A veces escogía el fragmento: leía viejos correos electrónicos de ella, buscaba pistas de su vida en las redes sociales, buscaba alguna anécdota de su vida. Revisaba cajas de fotografías y recordaba tiempos mejores, lamentando todo lo que nos habíamos perdido juntos desde entonces. Su cumpleaños, el Día de la Madre, Acción de Gracias, Navidad, el regreso de Starbuck de los lattes de calabaza y especias en el otoño, todas estas cosas podrían irritar ese fragmento de pérdida que permaneció enterrado la mayor parte del tiempo, enviando oleadas de dolor a través de mi sistema.
Pero a medida que pasaban los años esos momentos de dolor se volvieron más raros, hasta que un día, noté que apenas podía encontrar el fragmento de dolor que estaba enterrado en la herida. Apreté y descubrí que se había abierto camino, y todo lo que quedaba era la cicatriz.
Este proceso ha llevado muchos, muchos años. Pasé por muchas fases de dolor, desesperación, ira, dolor, incredulidad y vergüenza. La herida se mantuvo fresca durante muchos años, el fragmento justo debajo de la superficie, listo para enviar escalofríos de dolor cada vez que lo tocaba.
Al igual que la herida en mi pulgar, cuando más me dolía era cuando me encontraba agarrándome. Aferrarme a que las cosas sean diferentes, aferrarme a un sentido de mi valía, aferrarme a una manera de encontrar la paz. Cuando me solté y dejé que las cosas descansaran en mi mano sin agarrarlas, el dolor disminuyó y aprendí a vivir con lo que es, no con lo que había esperado que fuera. Aprendí a permitir que mi hija eligiera su propio camino, incluso si no me incluía a mí. Aprendí a ver que mi valor no estaba totalmente envuelto en la percepción que mi hijo tenía de mí. Aprendí que la paz llega cuando dejamos de aferrarnos y comenzamos a aceptar.

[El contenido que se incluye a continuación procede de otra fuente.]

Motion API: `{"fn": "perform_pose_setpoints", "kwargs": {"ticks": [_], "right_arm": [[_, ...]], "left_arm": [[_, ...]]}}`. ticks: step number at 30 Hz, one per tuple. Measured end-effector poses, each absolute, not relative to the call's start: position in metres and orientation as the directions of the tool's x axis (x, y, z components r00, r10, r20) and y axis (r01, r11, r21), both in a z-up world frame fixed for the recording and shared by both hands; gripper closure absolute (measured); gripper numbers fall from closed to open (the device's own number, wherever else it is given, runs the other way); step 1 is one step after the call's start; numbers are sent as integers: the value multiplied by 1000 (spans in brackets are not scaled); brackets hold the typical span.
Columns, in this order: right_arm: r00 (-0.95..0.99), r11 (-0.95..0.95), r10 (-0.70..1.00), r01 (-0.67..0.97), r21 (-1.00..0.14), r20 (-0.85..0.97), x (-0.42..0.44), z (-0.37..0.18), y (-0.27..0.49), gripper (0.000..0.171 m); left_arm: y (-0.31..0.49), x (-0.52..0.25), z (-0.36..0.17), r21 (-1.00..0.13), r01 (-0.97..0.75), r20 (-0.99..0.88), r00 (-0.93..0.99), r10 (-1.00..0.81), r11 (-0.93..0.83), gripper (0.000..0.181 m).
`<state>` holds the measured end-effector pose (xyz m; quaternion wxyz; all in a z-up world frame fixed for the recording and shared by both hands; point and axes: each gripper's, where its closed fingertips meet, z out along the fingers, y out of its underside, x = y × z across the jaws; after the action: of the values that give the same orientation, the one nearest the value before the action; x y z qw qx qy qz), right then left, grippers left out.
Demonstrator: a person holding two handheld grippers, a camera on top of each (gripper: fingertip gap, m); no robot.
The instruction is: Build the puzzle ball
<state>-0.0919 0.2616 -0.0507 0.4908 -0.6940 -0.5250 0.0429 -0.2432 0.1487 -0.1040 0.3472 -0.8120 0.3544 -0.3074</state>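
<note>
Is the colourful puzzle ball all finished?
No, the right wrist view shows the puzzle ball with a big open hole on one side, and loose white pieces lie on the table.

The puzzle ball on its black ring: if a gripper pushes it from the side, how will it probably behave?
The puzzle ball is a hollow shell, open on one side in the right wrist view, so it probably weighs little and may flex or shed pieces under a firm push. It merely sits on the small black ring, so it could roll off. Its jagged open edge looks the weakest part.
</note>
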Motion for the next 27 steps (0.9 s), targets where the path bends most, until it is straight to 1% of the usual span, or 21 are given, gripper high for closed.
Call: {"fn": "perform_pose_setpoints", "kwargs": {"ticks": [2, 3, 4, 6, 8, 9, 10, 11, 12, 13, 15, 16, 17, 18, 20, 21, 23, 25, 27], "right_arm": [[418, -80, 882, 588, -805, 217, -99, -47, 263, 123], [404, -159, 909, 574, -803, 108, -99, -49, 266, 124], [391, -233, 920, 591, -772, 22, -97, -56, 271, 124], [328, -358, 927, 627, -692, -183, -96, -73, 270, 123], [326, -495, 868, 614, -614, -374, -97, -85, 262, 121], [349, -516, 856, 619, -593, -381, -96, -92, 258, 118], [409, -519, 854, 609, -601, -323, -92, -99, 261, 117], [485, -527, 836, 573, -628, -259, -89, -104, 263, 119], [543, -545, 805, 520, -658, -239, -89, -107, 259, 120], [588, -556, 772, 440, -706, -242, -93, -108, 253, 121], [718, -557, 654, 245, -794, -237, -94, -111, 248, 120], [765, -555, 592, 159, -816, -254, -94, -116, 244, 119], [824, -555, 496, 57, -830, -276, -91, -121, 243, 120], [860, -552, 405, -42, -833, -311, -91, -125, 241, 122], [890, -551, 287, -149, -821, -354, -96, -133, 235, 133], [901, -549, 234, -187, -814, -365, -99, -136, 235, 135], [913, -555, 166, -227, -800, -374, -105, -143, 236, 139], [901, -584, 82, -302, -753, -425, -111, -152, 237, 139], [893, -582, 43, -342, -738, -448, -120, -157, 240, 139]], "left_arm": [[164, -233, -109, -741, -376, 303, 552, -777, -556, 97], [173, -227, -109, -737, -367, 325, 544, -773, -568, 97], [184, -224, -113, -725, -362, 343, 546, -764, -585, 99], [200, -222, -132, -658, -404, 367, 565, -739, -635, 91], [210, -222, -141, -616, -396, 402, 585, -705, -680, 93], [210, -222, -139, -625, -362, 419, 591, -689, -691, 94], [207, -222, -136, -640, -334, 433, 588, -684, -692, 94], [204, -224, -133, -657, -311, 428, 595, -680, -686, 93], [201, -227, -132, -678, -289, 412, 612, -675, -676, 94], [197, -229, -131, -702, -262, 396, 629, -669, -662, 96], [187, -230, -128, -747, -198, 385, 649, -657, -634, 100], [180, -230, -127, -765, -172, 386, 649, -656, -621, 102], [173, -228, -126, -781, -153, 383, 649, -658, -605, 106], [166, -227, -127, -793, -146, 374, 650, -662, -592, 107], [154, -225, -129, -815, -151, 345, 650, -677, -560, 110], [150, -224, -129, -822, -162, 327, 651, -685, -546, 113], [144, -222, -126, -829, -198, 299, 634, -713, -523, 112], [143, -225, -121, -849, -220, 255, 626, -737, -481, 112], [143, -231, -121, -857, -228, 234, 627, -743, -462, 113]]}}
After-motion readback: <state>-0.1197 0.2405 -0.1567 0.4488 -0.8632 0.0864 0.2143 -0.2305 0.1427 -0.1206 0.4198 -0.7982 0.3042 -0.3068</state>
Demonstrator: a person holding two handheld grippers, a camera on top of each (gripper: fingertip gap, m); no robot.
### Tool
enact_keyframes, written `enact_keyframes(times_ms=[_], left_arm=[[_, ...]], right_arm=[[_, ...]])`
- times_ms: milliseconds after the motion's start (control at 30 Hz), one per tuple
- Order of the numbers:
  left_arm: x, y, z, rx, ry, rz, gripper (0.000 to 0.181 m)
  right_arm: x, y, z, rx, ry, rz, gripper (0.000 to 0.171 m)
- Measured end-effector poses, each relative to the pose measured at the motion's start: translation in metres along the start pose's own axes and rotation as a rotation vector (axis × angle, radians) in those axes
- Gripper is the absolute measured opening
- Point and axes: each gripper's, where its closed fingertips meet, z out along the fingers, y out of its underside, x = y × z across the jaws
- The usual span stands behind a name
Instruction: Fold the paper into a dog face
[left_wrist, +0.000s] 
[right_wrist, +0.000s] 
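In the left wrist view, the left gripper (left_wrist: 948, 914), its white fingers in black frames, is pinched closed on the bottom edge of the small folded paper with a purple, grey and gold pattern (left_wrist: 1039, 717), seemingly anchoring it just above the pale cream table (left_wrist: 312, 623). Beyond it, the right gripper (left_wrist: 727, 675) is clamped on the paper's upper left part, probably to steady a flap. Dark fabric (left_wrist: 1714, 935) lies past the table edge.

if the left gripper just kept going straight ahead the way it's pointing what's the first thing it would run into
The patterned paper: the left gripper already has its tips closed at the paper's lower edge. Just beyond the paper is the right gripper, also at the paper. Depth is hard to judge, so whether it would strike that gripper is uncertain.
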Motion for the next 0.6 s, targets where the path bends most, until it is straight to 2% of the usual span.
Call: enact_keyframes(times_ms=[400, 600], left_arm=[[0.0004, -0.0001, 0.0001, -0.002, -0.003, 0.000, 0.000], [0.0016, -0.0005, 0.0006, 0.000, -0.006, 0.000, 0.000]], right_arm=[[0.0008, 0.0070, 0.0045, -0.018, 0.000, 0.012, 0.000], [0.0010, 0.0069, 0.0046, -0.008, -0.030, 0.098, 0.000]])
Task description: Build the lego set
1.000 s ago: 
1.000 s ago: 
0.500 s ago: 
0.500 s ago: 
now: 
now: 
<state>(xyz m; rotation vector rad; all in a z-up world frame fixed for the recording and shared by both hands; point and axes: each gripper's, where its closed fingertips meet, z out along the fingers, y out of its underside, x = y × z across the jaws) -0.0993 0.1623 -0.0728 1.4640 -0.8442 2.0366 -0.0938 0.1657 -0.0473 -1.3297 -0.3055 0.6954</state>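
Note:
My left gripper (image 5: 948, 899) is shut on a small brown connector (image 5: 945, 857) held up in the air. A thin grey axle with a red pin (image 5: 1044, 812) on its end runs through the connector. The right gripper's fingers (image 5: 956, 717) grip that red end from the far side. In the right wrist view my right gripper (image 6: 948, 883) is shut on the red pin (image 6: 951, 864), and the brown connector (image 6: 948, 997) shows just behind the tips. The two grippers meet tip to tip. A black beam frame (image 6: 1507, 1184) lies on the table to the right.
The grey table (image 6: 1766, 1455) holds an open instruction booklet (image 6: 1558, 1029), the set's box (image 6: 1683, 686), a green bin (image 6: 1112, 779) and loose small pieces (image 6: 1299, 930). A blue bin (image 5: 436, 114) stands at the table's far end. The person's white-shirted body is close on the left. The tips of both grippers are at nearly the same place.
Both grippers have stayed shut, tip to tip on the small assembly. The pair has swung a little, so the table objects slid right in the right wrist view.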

Ahora, todo lo que queda es la cicatriz. Pero la cicatriz cuenta más que una historia de dolor. Cuenta la historia de mi evolución, de convertirme en más de lo que podría haber sido sin la cicatriz. Cuenta la historia del amor de una madre que es tan poderoso y feroz que tuve que encontrar la manera de aceptar con gracia la decisión de mi hijo. La cicatriz habla de una pérdida. Para nosotros dos. Pero también habla de la capacidad del espíritu humano para sobrevivir y prosperar después de una tremenda pérdida.
Si me preguntas sobre la historia de mi pulgar, te diría que estaba agarrando el vaso con demasiada fuerza y se rompió. Si me piden que les cuente la historia de la cicatriz en mi corazón, les diría que cuando me arrancaron a mi hija me causó el mayor dolor de mi vida. Pero a través de años de trabajar en mí mismo, he aprendido a abrazarla libremente. Agarrar con demasiada fuerza provoca más dolor.
Así que ahora la herida está sana. Llevo a mi hijo en mi corazón con ternura, amor y deleite, mientras pienso en toda la alegría que trajo a mi vida en sus primeros 18 años. Preferiría haberla amado con todo mi corazón y perderla a no haberla amado nunca. La cicatriz siempre será un recordatorio de que la abracé una vez. Ahora la sostengo, sin apretar, en mi corazón. A ella se le permite volar libre y yo también soy libre. Libre para amarla desde lejos. Libre para vivir mi vida con alegría, a pesar de mi pérdida. Libre para aceptar que la vida no tiene por qué ser perfecta para ser perfecto.
Todo esto por una herida que parecía demasiado grande para sanar. Hasta que un día lo hizo.